I used to fly small planes in the winter here. Most years Shuswap Lake froze over, as did Kamloops Lake. Last winter was the first winter this decade that ice formed on Kamloops Lake.
Even some large lakes in Wells Gray Park are not freezing up.
The only lake in BC which has "never" frozen over in the interior is Kootenay Lake....but now the trend, more often than not, is that most large lakes in the southern half of BC are not freezing over at all.
Plus, I completed graduate course work in climate change science, and agree that climate modification is in progress because of anthropogenic emissions such as GHG's, deforestation, inputs of ozone depleting substances into the stratosphere, more aerosols than ever (China and India together lead the pack in this which causes cooling in the North Pacific, increase snow melt and ice melt due to lower albedo's).

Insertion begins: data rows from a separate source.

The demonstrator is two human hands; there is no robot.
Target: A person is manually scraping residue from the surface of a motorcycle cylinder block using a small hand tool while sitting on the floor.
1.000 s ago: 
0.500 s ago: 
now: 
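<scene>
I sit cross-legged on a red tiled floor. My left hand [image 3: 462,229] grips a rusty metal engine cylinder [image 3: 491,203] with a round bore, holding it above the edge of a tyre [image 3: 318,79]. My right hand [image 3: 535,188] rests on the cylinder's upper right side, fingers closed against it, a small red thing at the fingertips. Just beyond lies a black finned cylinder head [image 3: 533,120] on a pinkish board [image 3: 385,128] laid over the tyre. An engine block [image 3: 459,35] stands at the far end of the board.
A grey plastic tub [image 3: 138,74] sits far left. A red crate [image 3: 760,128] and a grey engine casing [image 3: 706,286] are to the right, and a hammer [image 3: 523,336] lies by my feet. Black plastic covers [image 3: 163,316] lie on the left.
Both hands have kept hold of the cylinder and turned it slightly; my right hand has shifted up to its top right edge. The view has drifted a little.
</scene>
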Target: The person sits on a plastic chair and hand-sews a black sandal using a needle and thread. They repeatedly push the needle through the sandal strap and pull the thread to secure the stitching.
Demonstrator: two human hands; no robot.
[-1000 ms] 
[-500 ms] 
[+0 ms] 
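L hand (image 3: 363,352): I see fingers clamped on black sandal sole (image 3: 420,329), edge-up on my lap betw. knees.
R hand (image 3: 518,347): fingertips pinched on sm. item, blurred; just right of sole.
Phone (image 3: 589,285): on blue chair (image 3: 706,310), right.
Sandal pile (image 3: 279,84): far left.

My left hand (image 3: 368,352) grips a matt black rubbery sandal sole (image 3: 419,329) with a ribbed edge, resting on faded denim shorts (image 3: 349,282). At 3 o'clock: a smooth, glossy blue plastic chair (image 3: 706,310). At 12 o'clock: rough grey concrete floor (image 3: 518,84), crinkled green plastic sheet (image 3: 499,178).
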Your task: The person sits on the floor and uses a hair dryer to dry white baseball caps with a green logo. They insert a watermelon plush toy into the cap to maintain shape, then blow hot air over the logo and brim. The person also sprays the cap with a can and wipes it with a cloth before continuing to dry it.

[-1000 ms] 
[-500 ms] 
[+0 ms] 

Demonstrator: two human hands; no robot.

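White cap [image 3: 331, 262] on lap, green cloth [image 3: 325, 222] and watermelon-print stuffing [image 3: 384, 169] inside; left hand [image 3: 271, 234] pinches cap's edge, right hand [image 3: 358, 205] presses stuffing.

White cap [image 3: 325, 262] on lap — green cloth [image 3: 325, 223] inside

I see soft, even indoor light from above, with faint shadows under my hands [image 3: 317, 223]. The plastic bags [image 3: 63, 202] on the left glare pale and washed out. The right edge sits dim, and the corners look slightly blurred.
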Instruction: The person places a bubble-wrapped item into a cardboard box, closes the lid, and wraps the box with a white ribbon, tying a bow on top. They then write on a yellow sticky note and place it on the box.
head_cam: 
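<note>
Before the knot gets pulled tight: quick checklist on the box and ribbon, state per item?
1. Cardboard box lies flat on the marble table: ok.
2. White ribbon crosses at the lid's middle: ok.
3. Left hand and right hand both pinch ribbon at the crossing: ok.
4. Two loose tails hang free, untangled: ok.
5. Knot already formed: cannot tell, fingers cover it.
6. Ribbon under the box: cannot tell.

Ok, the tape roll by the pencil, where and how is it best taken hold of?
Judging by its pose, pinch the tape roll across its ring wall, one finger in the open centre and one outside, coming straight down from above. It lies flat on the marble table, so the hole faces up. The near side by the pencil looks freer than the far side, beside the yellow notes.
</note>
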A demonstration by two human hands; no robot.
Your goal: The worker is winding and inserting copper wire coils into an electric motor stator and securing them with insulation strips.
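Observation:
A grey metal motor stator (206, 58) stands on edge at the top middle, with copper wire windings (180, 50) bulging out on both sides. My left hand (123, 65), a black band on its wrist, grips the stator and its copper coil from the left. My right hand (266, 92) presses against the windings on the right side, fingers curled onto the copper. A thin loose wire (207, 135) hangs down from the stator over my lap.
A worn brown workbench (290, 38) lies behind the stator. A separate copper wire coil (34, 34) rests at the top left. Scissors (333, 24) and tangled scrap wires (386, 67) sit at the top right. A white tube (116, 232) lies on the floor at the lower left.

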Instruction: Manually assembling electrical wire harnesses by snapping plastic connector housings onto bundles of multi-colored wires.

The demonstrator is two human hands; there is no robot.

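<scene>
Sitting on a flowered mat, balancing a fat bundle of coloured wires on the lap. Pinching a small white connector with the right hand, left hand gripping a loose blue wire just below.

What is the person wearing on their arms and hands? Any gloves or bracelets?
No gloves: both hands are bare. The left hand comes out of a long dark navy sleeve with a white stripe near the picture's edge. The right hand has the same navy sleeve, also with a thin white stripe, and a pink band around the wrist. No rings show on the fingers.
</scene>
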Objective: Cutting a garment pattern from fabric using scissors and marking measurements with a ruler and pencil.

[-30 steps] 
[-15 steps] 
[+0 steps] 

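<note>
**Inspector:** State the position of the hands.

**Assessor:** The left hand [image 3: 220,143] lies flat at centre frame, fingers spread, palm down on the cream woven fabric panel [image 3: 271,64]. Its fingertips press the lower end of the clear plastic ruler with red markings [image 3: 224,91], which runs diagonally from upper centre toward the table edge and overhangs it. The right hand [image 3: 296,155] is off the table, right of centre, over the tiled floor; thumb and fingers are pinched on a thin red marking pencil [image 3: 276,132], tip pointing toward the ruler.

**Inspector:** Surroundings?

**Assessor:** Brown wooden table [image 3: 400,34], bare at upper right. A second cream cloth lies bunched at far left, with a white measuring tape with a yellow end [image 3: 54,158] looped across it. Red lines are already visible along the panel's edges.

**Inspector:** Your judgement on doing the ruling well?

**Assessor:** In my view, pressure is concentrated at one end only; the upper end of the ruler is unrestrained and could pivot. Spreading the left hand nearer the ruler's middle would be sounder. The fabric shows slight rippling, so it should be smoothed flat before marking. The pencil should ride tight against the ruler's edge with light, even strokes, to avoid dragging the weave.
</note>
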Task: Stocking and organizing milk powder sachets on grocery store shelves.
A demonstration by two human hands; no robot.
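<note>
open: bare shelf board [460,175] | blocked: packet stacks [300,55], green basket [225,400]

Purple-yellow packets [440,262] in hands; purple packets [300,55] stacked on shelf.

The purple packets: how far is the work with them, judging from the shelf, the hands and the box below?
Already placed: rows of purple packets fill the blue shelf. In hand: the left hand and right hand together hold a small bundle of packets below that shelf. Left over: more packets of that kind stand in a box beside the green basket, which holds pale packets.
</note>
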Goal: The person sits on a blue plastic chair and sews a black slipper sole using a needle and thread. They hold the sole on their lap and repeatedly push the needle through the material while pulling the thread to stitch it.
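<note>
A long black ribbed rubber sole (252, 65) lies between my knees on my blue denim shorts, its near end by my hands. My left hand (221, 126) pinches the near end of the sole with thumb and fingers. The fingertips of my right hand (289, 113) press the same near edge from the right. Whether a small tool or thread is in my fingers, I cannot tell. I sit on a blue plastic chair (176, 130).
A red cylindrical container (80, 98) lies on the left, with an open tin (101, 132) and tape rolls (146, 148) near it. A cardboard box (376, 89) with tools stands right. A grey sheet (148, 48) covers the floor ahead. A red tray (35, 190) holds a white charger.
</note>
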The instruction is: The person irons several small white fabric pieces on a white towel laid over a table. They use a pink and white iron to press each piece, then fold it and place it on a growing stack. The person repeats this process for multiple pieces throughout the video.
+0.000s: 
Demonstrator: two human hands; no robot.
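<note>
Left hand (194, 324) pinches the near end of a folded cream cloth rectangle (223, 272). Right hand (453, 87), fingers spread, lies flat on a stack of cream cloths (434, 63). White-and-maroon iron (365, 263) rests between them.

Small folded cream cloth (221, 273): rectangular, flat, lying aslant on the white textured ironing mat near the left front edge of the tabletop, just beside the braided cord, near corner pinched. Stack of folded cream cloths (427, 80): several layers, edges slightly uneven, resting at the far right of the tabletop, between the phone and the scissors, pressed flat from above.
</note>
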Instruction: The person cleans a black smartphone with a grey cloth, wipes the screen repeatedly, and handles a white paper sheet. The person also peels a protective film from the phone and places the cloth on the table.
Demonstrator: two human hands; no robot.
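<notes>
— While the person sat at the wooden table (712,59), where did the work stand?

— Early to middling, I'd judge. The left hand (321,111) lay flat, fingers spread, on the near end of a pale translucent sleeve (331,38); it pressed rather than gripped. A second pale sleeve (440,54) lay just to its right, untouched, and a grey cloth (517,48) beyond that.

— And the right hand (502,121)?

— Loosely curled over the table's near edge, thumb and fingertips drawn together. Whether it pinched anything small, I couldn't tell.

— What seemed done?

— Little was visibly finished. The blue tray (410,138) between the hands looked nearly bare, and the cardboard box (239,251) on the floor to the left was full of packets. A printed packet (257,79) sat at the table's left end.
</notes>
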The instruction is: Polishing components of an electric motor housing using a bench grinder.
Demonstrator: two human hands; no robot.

The real serious issue in my opinion with rapid climate change is the loss of habitat and species extinction. Humans can adapt, but most terrerstrial life forms cannot adapt fast enough, or move....so there will be some species at risk of extinction, and adding to the normal rate of habitat loss, that means disaster for most ecosystems.
In BC because the winters never get cold, the Mountain Pine Beetle has (MPB) killed off most of the Ponderosa and Lodgepole pine here. The extent of the epidemic is shocking. Over 80% of the mature timber in the Caribou and other regions is dead. The MPB larvae are killed off when winter temperatures reach -37 celsius or lower for a sustained time.
Since the bulk of the pine forest is 100+ years old, we have a very good record of what past winter temperatures were on average here in BC: and that is that it has always reached lower temperatures than -37 celsius here on average.
There was some past epidemics of MPB in southern BC, but they did not become large, nor impact the entire provincial forest containing pine.